At a time when the Catholic Church seems endangered, here was a fine full house on a lousy day, the moment made perfect by Hansen’s vibrant young voice. He announced that the examples of McDonald and Judge and other first responders made clear to him how he should respond to the scandals. He would remain a priest and take on the problems.
“Human nature is really to go away from the problem,” Hansen said. “Then you had a group of people who are running straight at the problem. They said, ‘No, I’m going to go straight to the problem and try to bring healing.’”
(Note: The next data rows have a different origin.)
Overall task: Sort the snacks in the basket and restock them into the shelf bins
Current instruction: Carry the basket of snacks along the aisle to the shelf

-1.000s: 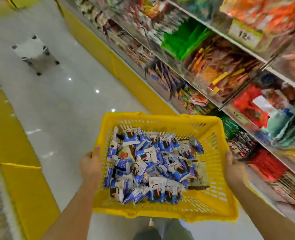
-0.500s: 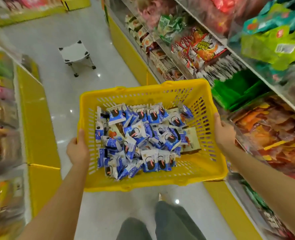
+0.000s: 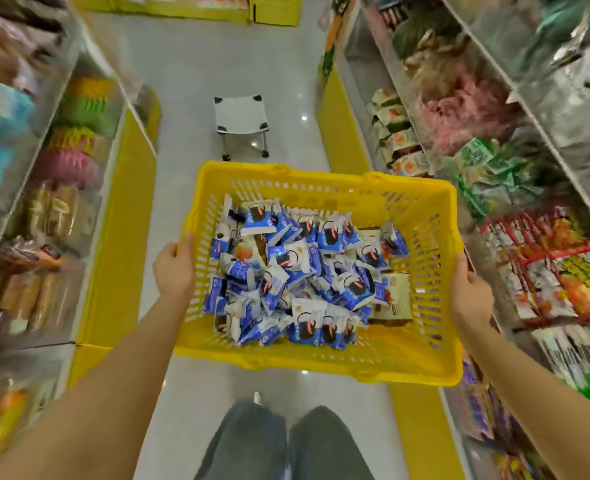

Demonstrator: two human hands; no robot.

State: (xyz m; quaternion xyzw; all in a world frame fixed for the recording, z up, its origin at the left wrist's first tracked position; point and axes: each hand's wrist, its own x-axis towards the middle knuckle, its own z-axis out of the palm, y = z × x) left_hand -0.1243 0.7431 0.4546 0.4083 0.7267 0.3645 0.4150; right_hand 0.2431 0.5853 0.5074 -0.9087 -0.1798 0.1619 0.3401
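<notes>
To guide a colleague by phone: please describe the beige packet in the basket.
Find the yellow basket in the middle of the aisle. Inside, near its right wall, lies a flat beige packet. Its neighbours are blue-and-white packets.

Left hand (image 3: 174,268): grips the left short side of the basket (image 3: 321,176), thumb laid up over the rim, fingers hidden on the outer wall.
Left forearm: bare, stretched forward from the lower left corner, wrist straight.
Right hand (image 3: 470,292): grips the right short side, thumb on the rim, fingers curled round the outside.
Right forearm: bare, stretched forward from the lower right corner, wrist slightly bent inward.
Both hands: roughly level, well apart, one at each end.
Legs (image 3: 248,441): two, in grey trousers, side by side at the bottom edge, between the arms.
</notes>
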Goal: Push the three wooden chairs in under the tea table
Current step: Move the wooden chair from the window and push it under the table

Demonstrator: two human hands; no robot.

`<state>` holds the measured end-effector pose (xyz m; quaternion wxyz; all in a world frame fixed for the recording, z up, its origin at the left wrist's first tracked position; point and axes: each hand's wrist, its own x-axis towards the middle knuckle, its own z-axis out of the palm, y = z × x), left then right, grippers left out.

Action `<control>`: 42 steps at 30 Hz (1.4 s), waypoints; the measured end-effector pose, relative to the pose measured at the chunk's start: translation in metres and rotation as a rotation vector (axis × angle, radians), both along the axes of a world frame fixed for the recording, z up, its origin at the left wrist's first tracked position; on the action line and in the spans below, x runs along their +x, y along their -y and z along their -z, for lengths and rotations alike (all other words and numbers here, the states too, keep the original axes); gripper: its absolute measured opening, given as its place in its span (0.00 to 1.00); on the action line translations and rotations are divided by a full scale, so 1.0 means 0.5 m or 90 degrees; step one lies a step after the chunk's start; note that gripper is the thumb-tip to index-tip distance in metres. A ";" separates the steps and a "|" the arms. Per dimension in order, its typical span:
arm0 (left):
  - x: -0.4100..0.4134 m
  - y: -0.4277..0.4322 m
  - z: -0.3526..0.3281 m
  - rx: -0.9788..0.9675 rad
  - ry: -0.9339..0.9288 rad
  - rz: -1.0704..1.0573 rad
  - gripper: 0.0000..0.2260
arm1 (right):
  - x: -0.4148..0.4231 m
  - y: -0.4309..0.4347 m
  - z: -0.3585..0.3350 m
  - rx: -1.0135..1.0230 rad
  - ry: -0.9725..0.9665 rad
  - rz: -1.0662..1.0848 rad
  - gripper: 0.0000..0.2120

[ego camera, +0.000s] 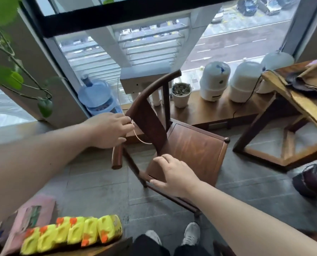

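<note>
A dark wooden chair (192,145) with a curved back rail stands tilted in the middle of the view, its seat facing right toward the tea table (276,115). My left hand (107,130) grips the curved back rail near its left end. My right hand (174,174) rests on the near corner of the seat, fingers curled over the edge. The tea table stands at the right, its wooden leg frame on the floor, a yellow-brown cloth (302,100) draped over its top. Only this one chair is in view.
A blue water jug (96,95), a small potted plant (181,94) and white filter tanks (214,81) line the window ledge. A leafy plant (9,74) hangs at left. Yellow packs (70,233) lie at bottom left. A dark shoe (313,180) sits at right. My feet (172,235) are below.
</note>
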<state>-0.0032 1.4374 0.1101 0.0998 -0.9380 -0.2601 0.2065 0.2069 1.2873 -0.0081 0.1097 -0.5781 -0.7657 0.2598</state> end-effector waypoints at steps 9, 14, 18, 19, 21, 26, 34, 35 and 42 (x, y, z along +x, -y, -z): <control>-0.008 -0.140 0.048 -0.034 -0.163 0.152 0.23 | -0.110 -0.136 0.006 -0.218 -0.208 0.159 0.33; 0.009 -0.212 0.098 -0.053 -0.232 0.319 0.25 | -0.179 -0.199 0.008 -0.295 -0.205 0.201 0.36; 0.003 -0.268 0.146 -0.067 -0.319 0.327 0.31 | -0.223 -0.244 0.020 -0.306 -0.149 0.214 0.38; -0.001 -0.279 0.158 -0.066 -0.312 0.330 0.27 | -0.234 -0.257 0.025 -0.314 -0.144 0.217 0.39; -0.011 -0.301 0.180 -0.061 -0.272 0.343 0.17 | -0.261 -0.284 0.034 -0.355 -0.156 0.227 0.39; -0.004 -0.319 0.230 -0.026 -0.229 0.370 0.09 | -0.322 -0.283 0.074 -0.505 -0.442 0.379 0.25; -0.007 -0.336 0.251 -0.016 -0.188 0.439 0.09 | -0.342 -0.270 0.093 -0.512 -0.600 0.470 0.19; -0.007 -0.328 0.250 -0.010 -0.192 0.432 0.09 | -0.342 -0.266 0.091 -0.514 -0.598 0.468 0.19; 0.009 -0.207 0.238 -0.003 -0.239 0.346 0.11 | -0.297 -0.165 0.081 -0.524 -0.591 0.435 0.18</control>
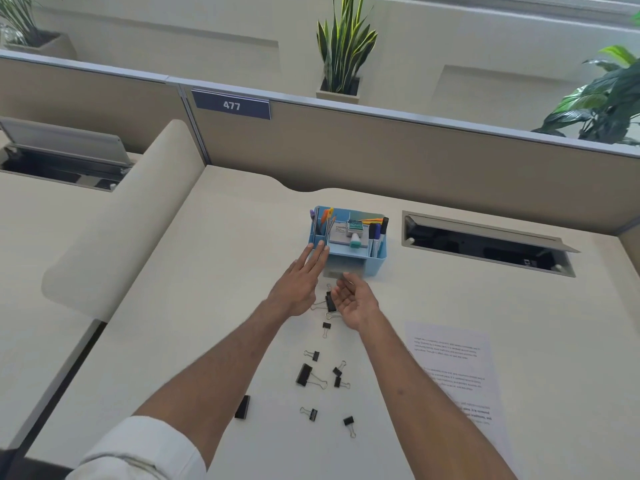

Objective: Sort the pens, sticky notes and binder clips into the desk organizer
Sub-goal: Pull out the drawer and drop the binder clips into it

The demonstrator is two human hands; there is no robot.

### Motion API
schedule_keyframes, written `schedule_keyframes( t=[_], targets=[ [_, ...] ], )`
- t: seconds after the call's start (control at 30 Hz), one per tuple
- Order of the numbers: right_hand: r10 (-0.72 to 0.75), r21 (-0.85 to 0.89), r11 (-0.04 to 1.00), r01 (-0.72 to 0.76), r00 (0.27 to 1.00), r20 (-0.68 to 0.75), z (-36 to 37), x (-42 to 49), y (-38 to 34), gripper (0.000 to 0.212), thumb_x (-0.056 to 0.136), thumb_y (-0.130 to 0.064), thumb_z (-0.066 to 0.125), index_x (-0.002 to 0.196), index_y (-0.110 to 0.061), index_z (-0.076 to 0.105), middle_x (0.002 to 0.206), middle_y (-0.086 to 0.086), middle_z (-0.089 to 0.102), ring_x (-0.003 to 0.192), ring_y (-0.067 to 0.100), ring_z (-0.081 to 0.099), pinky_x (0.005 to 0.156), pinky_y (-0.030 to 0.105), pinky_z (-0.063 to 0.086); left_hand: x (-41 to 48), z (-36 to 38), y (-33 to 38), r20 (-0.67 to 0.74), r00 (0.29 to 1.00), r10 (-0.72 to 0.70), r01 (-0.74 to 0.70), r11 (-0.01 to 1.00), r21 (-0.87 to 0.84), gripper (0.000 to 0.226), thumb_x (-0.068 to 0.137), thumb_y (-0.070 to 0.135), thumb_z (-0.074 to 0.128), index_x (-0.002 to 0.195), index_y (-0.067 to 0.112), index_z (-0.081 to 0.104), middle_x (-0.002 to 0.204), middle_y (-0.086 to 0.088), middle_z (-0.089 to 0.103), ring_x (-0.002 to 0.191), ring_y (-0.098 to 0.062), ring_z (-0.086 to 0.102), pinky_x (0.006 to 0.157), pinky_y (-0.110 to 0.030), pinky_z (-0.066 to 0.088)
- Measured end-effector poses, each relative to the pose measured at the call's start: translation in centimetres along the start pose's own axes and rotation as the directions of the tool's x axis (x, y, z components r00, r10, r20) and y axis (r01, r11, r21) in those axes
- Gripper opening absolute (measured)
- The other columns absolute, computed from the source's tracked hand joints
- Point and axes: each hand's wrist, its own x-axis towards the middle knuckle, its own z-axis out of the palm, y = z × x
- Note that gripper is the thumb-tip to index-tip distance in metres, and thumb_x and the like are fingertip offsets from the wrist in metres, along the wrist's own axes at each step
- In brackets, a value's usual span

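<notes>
A light-blue desk organizer (pixel 375 263) stands mid-desk with pens (pixel 375 233) upright in its side compartments and sticky notes (pixel 341 233) in the middle. A small drawer (pixel 334 270) at its front looks pulled out. My left hand (pixel 299 284) reaches forward, its straight fingers touching the organizer's front left corner. My right hand (pixel 355 301) hovers just before the drawer, fingers loosely curled, and I see nothing in it. A black binder clip (pixel 330 304) lies between the hands. Several more binder clips (pixel 304 374) are scattered nearer to me.
A printed paper sheet (pixel 450 375) lies on the right of the desk. An open cable hatch (pixel 485 244) sits right of the organizer. A beige partition (pixel 381 150) closes the back, with potted plants (pixel 341 46) behind it.
</notes>
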Motion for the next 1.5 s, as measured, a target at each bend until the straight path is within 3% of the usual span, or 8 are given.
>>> schedule_keyframes(
  t=[0.27, 0.43, 0.6, 0.73, 0.9, 1.13, 1.37, 1.5],
  targets=[
    [-0.048, -0.088, 0.995, 0.047, 0.999, -0.008, -1.0, -0.6, 0.5, 0.021, 0.094, -0.012, 0.077, 0.111, 0.000, 0.070, 0.089, 0.012, 0.069, 0.071, 0.022, 0.062, 0.076, 0.034, 0.060, -0.2, -0.3, 0.0, 0.019, 1.000, -0.010, 0.010, 1.000, 0.019, 0.080, 0.113, 0.008, 0.035, 0.172, 0.021, -0.017, 0.180, 0.004, -0.024, 0.169, -0.020, -0.019, 0.140, -0.049, 0.011],
    [-0.285, -0.350, 0.913, 0.210, 0.942, -0.177, -2.8, -0.5, -0.7, 0.013, 0.095, 0.001, 0.067, 0.105, 0.005, 0.073, 0.099, 0.020, 0.072, 0.068, 0.027, 0.060, 0.063, 0.038, 0.061, -1.8, 0.5, 0.3, -0.126, 0.991, -0.040, 0.039, 0.999, -0.012, 0.071, 0.114, 0.013, 0.034, 0.174, 0.019, -0.004, 0.183, 0.002, -0.013, 0.170, -0.018, -0.010, 0.141, -0.042, 0.005],
    [-0.620, -0.889, 0.269, 0.371, 0.773, 0.135, -6.3, -1.1, -0.7, 0.022, 0.096, -0.005, 0.062, 0.109, -0.016, 0.075, 0.112, 0.002, 0.076, 0.096, 0.026, 0.071, 0.081, 0.038, 0.060, -4.2, 2.3, 1.3, -0.370, 0.900, -0.230, 0.177, 0.969, -0.171, 0.039, 0.102, 0.008, 0.052, 0.139, 0.017, 0.055, 0.138, 0.000, 0.057, 0.128, -0.023, 0.056, 0.107, -0.038, 0.047],
    [-0.397, -0.892, -0.212, 0.400, 0.799, 0.453, -6.9, -1.4, -0.3, 0.051, 0.093, -0.008, 0.066, 0.139, -0.029, 0.060, 0.133, -0.007, 0.060, 0.104, 0.020, 0.067, 0.086, 0.036, 0.057, -4.7, 3.8, 1.8, -0.238, 0.933, -0.268, 0.232, 0.958, -0.169, 0.019, 0.105, 0.019, 0.052, 0.121, 0.020, 0.062, 0.120, 0.006, 0.064, 0.116, -0.021, 0.059, 0.100, -0.037, 0.048],
    [-0.256, -0.800, -0.488, 0.348, 0.819, 0.513, -7.0, -1.0, 0.2, 0.057, 0.097, -0.011, 0.065, 0.150, -0.026, 0.051, 0.148, -0.004, 0.045, 0.120, 0.027, 0.063, 0.091, 0.045, 0.059, -4.1, 4.4, 2.7, -0.111, 0.947, -0.300, 0.283, 0.947, -0.150, 0.038, 0.107, 0.037, 0.055, 0.142, 0.023, 0.057, 0.140, 0.005, 0.060, 0.133, -0.020, 0.052, 0.111, -0.037, 0.044],
    [-0.330, -0.799, -0.488, 0.350, 0.774, 0.540, -8.9, -1.0, -1.3, 0.035, 0.095, -0.027, 0.067, 0.130, -0.025, 0.063, 0.132, -0.010, 0.058, 0.109, 0.021, 0.067, 0.087, 0.037, 0.058, -2.7, 4.8, 4.0, -0.033, 0.957, -0.287, 0.283, 0.954, -0.103, 0.055, 0.106, 0.048, 0.056, 0.154, 0.021, 0.049, 0.152, 0.000, 0.054, 0.141, -0.024, 0.048, 0.117, -0.041, 0.041],
    [-0.681, -0.813, -0.264, 0.519, 0.496, 0.539, -9.9, -2.2, -3.9, 0.030, 0.088, -0.031, 0.076, 0.116, -0.028, 0.065, 0.108, -0.016, 0.064, 0.066, 0.008, 0.060, 0.057, 0.018, 0.044, -2.5, 5.2, 4.4, -0.014, 0.956, -0.292, 0.291, 0.955, -0.053, 0.056, 0.106, 0.047, 0.059, 0.153, 0.020, 0.047, 0.150, -0.002, 0.052, 0.139, -0.027, 0.049, 0.114, -0.043, 0.043],
    [-0.693, -0.780, -0.263, 0.568, 0.451, 0.562, -7.0, -2.5, -4.5, 0.037, 0.088, -0.038, 0.078, 0.117, -0.029, 0.059, 0.108, -0.017, 0.066, 0.068, 0.006, 0.058, 0.058, 0.014, 0.043, -2.2, 5.2, 4.6, -0.011, 0.952, -0.307, 0.306, 0.950, -0.053, 0.055, 0.106, 0.046, 0.060, 0.153, 0.019, 0.047, 0.149, -0.002, 0.052, 0.139, -0.027, 0.049, 0.113, -0.043, 0.045]
  ],
)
In the outsized mosaic behind Hanson was a depiction of the small church of San Damiano, which was falling into ruin when Saint Francis stepped inside to pray before the crucifix. The saint is said to have heard a voice say, “Francis, go and repair my house, which, as you see, is falling into ruin.” Francis came to understand that the voice meant not this particular physical structure, but the church as a whole.
Hansen was now saying that by following the example of New York’s twin bridges and running straight at the problem, the church can be repaired.
“The church will get through this,” Hansen said. “Steven McDonald, pray for us. Mychal Judge, pray for us.”
At the end of the Mass, Conor McDonald rose with his mother from the front pew to lead this year’s walk. Hansen of course joined them, walking in the rain wearing only his clerical garb, politely declining the offer of waterproof gear.
“It feels good,” he said.
One member of the procession remarked to him that there was serious talk that Steven McDonald might indeed be canonized.
“I hope,” Hansen said. “I hope.”
And then the young priest continued with the others, shining in the soddening gloom as if he were himself the very stuff of hope.